**Goal of the exercise:** Copy out, unchanged, every line from the start of the records to the line that contains "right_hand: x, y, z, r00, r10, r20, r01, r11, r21", and stop there.

Entries provided section start

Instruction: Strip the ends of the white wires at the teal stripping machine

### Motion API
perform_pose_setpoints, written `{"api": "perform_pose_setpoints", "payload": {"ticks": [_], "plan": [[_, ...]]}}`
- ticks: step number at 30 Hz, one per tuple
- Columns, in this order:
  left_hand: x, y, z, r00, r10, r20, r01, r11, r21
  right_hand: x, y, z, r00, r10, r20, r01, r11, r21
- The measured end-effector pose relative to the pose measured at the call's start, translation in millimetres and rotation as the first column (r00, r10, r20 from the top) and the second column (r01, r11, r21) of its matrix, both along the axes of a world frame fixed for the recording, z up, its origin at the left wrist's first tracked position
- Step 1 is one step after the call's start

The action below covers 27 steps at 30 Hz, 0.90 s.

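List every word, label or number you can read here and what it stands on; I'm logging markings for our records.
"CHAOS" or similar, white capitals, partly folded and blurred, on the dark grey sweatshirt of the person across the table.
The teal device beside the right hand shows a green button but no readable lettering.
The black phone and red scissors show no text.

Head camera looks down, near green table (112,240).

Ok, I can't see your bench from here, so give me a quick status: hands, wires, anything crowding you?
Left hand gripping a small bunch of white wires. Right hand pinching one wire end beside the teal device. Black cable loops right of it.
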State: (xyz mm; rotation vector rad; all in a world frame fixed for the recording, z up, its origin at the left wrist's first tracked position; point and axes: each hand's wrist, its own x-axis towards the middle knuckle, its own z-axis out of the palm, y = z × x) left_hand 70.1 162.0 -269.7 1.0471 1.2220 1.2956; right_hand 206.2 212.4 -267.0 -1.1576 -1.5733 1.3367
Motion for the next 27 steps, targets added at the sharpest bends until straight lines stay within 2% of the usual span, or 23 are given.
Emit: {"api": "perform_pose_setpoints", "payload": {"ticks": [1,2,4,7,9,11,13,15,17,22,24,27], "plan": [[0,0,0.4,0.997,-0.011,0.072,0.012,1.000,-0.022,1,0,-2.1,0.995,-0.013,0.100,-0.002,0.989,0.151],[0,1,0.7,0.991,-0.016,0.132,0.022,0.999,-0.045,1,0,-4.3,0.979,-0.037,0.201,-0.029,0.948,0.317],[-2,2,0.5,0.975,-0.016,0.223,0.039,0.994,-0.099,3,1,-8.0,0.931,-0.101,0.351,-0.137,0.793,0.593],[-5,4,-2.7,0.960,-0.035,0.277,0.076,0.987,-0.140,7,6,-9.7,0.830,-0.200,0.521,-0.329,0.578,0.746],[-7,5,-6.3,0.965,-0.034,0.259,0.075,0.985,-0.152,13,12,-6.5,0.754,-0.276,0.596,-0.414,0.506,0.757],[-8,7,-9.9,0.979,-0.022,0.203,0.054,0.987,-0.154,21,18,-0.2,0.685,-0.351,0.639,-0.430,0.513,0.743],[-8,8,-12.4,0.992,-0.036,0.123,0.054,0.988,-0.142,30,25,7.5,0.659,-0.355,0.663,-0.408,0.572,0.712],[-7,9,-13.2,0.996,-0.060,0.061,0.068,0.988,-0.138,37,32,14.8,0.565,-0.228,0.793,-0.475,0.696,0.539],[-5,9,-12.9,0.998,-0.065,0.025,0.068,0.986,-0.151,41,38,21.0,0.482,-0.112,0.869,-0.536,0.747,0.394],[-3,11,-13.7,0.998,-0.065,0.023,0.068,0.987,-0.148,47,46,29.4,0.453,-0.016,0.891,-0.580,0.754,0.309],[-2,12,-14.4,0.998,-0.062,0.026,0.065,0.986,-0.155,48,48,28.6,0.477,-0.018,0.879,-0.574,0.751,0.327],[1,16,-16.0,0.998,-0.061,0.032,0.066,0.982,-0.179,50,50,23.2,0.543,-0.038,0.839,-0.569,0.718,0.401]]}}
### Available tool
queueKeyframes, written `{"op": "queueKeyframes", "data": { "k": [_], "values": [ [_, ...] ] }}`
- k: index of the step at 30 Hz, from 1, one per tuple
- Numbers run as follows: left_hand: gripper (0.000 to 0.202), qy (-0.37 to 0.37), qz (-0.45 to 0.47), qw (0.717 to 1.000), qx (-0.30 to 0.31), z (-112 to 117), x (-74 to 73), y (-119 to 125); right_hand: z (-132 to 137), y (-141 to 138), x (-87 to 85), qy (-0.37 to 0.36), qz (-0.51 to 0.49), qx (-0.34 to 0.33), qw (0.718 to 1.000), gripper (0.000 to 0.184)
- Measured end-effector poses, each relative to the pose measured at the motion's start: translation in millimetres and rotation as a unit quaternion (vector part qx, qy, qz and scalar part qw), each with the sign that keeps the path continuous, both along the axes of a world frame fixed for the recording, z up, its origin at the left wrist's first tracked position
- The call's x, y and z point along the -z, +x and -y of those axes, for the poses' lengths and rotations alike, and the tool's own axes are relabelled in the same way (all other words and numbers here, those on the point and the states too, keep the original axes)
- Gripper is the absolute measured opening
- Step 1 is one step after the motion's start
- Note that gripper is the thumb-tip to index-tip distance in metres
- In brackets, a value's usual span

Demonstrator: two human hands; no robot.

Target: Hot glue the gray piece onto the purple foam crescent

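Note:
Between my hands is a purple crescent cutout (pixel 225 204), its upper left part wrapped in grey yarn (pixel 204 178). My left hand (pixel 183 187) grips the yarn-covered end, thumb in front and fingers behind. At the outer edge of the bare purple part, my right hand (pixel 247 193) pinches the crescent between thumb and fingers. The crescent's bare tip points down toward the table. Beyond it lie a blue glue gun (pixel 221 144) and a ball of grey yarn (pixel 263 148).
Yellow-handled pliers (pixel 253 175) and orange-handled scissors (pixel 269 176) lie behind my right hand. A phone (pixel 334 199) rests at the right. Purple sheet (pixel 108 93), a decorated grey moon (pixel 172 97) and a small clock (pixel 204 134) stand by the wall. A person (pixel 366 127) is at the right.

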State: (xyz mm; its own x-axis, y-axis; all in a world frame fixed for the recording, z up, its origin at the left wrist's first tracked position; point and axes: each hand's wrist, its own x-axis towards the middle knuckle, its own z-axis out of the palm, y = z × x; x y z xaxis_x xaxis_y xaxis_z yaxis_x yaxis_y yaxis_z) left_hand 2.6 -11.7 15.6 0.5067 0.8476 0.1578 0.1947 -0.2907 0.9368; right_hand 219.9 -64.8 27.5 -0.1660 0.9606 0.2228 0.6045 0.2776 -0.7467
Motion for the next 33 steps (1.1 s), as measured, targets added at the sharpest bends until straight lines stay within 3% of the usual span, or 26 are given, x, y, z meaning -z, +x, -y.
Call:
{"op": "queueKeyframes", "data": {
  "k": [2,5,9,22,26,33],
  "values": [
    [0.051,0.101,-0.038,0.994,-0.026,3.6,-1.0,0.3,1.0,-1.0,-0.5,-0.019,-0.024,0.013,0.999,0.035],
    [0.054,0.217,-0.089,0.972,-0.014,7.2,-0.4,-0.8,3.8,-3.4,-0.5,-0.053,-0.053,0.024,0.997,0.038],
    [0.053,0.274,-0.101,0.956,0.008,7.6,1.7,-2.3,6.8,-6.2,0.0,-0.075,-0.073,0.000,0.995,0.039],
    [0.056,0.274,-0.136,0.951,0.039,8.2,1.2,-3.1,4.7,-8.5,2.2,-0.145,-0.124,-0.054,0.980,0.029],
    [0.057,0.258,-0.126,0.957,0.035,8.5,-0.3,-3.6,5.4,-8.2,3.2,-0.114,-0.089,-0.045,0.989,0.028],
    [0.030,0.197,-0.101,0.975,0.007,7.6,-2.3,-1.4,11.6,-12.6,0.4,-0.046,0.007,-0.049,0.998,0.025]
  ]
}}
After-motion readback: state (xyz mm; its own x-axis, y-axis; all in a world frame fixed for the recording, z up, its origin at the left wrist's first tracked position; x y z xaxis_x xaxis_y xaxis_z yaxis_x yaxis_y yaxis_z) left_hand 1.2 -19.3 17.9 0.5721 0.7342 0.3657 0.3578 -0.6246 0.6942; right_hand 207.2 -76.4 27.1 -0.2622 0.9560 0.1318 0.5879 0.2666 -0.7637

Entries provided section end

**Solved exercise:**
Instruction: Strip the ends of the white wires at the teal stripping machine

### Motion API
perform_pose_setpoints, written `{"api": "perform_pose_setpoints", "payload": {"ticks": [_], "plan": [[_, ...]]}}`
- ticks: step number at 30 Hz, one per tuple
- Columns, in this order:
  left_hand: x, y, z, r00, r10, r20, r01, r11, r21
  right_hand: x, y, z, r00, r10, r20, r01, r11, r21

That concludes the answer to this exercise.